__Required work__
For every line below, output the text exactly and leave out images.

---

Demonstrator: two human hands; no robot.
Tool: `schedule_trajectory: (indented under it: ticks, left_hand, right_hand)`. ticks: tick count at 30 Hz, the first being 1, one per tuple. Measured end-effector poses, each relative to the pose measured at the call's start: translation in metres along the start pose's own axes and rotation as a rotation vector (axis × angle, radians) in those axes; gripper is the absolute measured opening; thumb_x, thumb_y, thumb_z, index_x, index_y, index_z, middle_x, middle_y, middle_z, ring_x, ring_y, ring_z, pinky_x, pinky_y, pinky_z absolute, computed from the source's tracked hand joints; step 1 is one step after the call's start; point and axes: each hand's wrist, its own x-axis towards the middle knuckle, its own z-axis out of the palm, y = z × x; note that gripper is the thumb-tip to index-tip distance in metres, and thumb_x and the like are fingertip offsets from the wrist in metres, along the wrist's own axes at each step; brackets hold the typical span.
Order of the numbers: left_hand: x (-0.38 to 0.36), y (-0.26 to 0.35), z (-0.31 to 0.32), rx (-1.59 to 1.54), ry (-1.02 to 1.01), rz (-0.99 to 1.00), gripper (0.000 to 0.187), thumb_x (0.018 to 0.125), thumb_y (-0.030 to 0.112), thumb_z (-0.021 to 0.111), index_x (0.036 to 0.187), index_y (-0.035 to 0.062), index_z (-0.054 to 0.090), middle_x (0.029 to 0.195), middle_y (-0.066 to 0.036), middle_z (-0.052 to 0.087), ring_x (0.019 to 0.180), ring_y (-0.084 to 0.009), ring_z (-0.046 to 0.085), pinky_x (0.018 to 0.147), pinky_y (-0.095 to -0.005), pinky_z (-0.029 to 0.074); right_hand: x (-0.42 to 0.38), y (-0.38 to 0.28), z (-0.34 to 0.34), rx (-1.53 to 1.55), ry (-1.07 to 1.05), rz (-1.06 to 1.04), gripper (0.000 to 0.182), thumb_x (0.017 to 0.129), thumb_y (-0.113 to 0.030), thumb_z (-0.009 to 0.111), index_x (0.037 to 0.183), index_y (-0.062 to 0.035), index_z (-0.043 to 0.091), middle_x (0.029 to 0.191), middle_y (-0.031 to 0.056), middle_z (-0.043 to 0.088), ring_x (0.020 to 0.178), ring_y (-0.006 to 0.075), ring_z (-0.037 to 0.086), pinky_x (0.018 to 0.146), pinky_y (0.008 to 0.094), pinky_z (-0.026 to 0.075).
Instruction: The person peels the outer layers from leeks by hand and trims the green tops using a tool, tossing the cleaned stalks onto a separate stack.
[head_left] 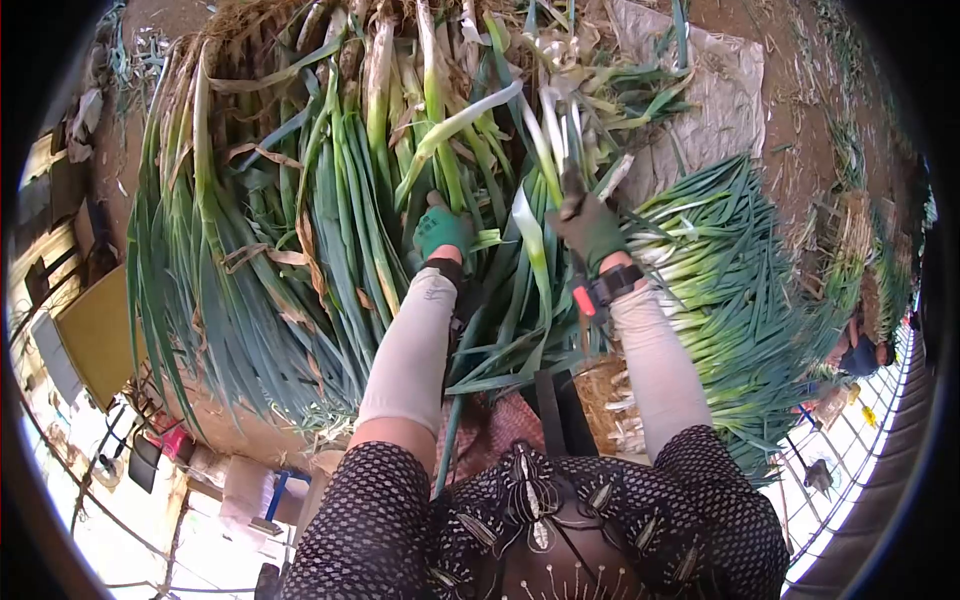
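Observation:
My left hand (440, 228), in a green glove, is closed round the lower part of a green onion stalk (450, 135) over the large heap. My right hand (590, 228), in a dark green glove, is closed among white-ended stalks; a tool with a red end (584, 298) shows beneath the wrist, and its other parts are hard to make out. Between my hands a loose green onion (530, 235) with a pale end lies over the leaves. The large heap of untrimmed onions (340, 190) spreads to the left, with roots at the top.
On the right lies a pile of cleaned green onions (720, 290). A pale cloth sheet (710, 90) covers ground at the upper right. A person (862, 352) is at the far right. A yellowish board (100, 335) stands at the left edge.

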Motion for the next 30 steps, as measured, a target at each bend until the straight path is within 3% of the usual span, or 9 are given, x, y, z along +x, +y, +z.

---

__Result of this exercise__
Demonstrator: two human hands; no robot.
Tool: `schedule_trajectory: (indented under it: ticks, left_hand, right_hand)`. ticks: tick count at 30 Hz, the first being 1, one per tuple. Measured end-effector poses, each relative to the pose measured at the call's start: translation in metres along the start pose's own axes and rotation as a rotation vector (axis × angle, radians) in those axes; gripper is the absolute measured opening; thumb_x, thumb_y, thumb_z, index_x, index_y, index_z, middle_x, middle_y, middle_z, ring_x, ring_y, ring_z, pinky_x, pinky_y, pinky_z absolute, computed from the source's tracked hand joints; step 1 is one step after the call's start; point and axes: each hand's wrist, its own x-axis towards the middle knuckle, its own z-axis out of the palm, y = z × x; note that gripper is the thumb-tip to index-tip distance in metres, and thumb_x and the like are fingertip offsets from the wrist in metres, along the wrist's own axes at each step; brackets hold the typical span.
Order of the numbers: left_hand: x (-0.38 to 0.36), y (-0.26 to 0.35), z (-0.31 to 0.32), rx (-1.59 to 1.54), ry (-1.02 to 1.01), rz (-0.99 to 1.00), gripper (0.000 to 0.187), thumb_x (0.018 to 0.125), thumb_y (-0.030 to 0.112), thumb_z (-0.021 to 0.111), index_x (0.036 to 0.187), index_y (-0.035 to 0.062), index_z (-0.054 to 0.090), middle_x (0.029 to 0.195), middle_y (-0.066 to 0.036), middle_z (-0.052 to 0.087), ring_x (0.019 to 0.180), ring_y (-0.084 to 0.009), ring_z (-0.046 to 0.085), pinky_x (0.018 to 0.147), pinky_y (-0.095 to -0.005), pinky_z (-0.029 to 0.074); right_hand: x (-0.42 to 0.38), y (-0.38 to 0.28), z (-0.34 to 0.34), rx (-1.53 to 1.55), ry (-1.07 to 1.05), rz (-1.06 to 1.04), gripper (0.000 to 0.182), thumb_x (0.017 to 0.129), thumb_y (-0.113 to 0.030), thumb_z (-0.009 to 0.111), index_x (0.037 to 0.183), index_y (-0.062 to 0.035), index_z (-0.043 to 0.091), middle_x (0.029 to 0.191), middle_y (-0.031 to 0.056), middle_z (-0.043 to 0.088), ring_x (0.020 to 0.178), ring_y (-0.006 to 0.075), ring_z (-0.037 to 0.086), pinky_x (0.018 to 0.146), pinky_y (0.008 to 0.094), pinky_z (-0.026 to 0.075).
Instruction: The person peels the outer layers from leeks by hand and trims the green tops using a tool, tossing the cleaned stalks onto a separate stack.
[head_left] 
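Observation:
My left hand (440, 228), in a green glove, is closed round the lower part of a green onion stalk (450, 135) over the large heap. My right hand (590, 228), in a dark green glove, is closed among white-ended stalks; a tool with a red end (584, 298) shows beneath the wrist, and its other parts are hard to make out. Between my hands a loose green onion (530, 235) with a pale end lies over the leaves. The large heap of untrimmed onions (340, 190) spreads to the left, with roots at the top.
On the right lies a pile of cleaned green onions (720, 290). A pale cloth sheet (710, 90) covers ground at the upper right. A person (862, 352) is at the far right. A yellowish board (100, 335) stands at the left edge.
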
Motion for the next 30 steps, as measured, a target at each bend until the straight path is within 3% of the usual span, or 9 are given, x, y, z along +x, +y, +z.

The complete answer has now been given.